Visitors to the Ohio treasurer’s new search engine for public worker salaries have complained the site is riddled with errors and omissions, leading the office to repair existing data and change the way it presents wage information.

Some constituents accuse Republican Treasurer and U.S. Senate candidate Josh Mandel, in records obtained by The Associated Press, of using the search tool to fuel antipathy toward government workers ahead of a Nov. 8 vote on Ohio’s divisive new collective bargaining law.

“By doing it this way, in such close proximity to the campaign to repeal [the law], it seems as though you are trying to pit the general public against those that serve them, thereby serving the agenda of the Republican party, and not the agenda of the public or yourself,” said a Sept. 1 email from Mike Kubec, who said he was an advocate of transparency but wanted the site to be taken down.

Mandel spokesman Seth Unger said Mandel began the $12,000 project before the collective bargaining law was passed.

“We really started with a goal of allowing taxpayers to see how their money is being spent, and the fact that we’ve gotten over 1.3 million hits in that first month has shown that the public is overwhelmingly in favor of transparency and interested in this data,” Unger said.

Feedback on Mandel’s “Treasurer’s Transparency Project” includes praise for the improved access — “Very powerful reporting. Keep up the good work” — as well as about 50 complaints among the more than 100 messages received by email, regular mail and telephone.

Records reflect anger over privacy, politics, and a host of individual inaccuracies — a retiree listed as a current worker, a misstated job title, and inflated salary figures by including overtime, summer pay for teachers or sick time payouts. One complainant said the site listed his daughter’s stipend for graduate school as if it were state worker pay.

School district treasurers and a university professors’ union were among those asking that their information be pulled, or the site shut down, due to broader inaccuracies.

“I do understand the need to make this information public, however, I would think that you would not want to cause harm to public employers by disseminating incorrect information,” wrote Marsha Clark, treasurer of East Holmes Local School District in Berlin. She said listings for her district are outdated and overstate salaries by more than $1.6 million.

Jeff Karem, president of the Cleveland State University chapter of the American Association of University Professors, said Mandel’s site overstates Karem’s salary by $10,000 and one of his colleagues’ by $20,000 — giving “reason to believe that other public workers’ salaries are misrepresented.”

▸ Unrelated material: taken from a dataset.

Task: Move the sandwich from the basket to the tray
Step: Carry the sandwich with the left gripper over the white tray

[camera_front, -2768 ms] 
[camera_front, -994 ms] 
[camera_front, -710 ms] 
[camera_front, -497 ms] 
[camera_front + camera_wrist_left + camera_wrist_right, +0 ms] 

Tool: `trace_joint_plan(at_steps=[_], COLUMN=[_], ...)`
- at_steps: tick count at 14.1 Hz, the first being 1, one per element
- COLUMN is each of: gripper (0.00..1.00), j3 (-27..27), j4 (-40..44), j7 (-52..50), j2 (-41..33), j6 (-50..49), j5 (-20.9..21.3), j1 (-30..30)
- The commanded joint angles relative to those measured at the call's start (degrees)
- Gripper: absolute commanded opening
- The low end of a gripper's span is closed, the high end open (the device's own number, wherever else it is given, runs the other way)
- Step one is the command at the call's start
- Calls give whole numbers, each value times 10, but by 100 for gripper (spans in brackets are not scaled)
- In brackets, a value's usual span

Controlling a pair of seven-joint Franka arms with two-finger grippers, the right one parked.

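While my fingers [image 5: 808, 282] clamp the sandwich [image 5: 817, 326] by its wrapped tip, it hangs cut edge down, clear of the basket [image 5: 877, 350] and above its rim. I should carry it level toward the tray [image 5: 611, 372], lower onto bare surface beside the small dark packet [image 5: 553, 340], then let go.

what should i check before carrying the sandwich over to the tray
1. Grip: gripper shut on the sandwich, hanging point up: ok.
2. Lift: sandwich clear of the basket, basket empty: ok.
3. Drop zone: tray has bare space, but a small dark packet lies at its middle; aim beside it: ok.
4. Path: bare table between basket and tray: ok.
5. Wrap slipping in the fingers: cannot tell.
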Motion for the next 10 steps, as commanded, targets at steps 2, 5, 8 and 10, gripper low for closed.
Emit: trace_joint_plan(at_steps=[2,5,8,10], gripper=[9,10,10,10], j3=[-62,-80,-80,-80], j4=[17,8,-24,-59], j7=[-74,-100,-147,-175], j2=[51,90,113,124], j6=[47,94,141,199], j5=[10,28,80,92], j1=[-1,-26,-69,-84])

Unger said the site is no longer streaming salary data compiled by the policy think tank Buckeye Institute, in part because using outside data made it impossible for the state to fix errors that were discovered. He said the office has gathered source data directly from two government agencies — the Ohio Departments of Education and Administrative Services, a move that was always planned.

However, he acknowledges annual salary estimates driven by government data may not match workers’ actual pay to the penny. A formula for calculating state workers’ annual salaries on the site averages their year-to-date paychecks and extrapolates the monthly average over the 26 state pay periods in a year. One state worker wrote to say that formula failed to capture a big raise she had received, thus understating her pay.

Unger said the problem should be resolved once a full year of data is posted.

Buckeye Institute President Matt Mayer said the conservative think tank doesn’t extrapolate payroll data. It waits for employees’ W-2s to be made public and posts actual pay.

Several complaints criticize Mandel for moving quickly to post public salary data yet missing a deadline for the filing of his financial disclosure report in the U.S. Senate race.

“I am deeply disturbed that he is eager to put the salaries of hundreds of thousands of hard-working public employees in the public eye while shielding his own finances,” said an email from John Avouris.

Unger said the transparency project is ambitious and unique among states. Mandel hopes it can be a national model once glitches are addressed.

He said posting the information was “a very important first step — and we’ve always known that it was going to be an ongoing process to get the information refined or as complete and accurate as we possibly can.”

Cheri Miller was among those who wrote Mandel in support of the search tool. “The website about the public employee salaries is the best thing! Don’t take it off, because you know there are going to be complaints. It is about time constituents learned where their taxes go.”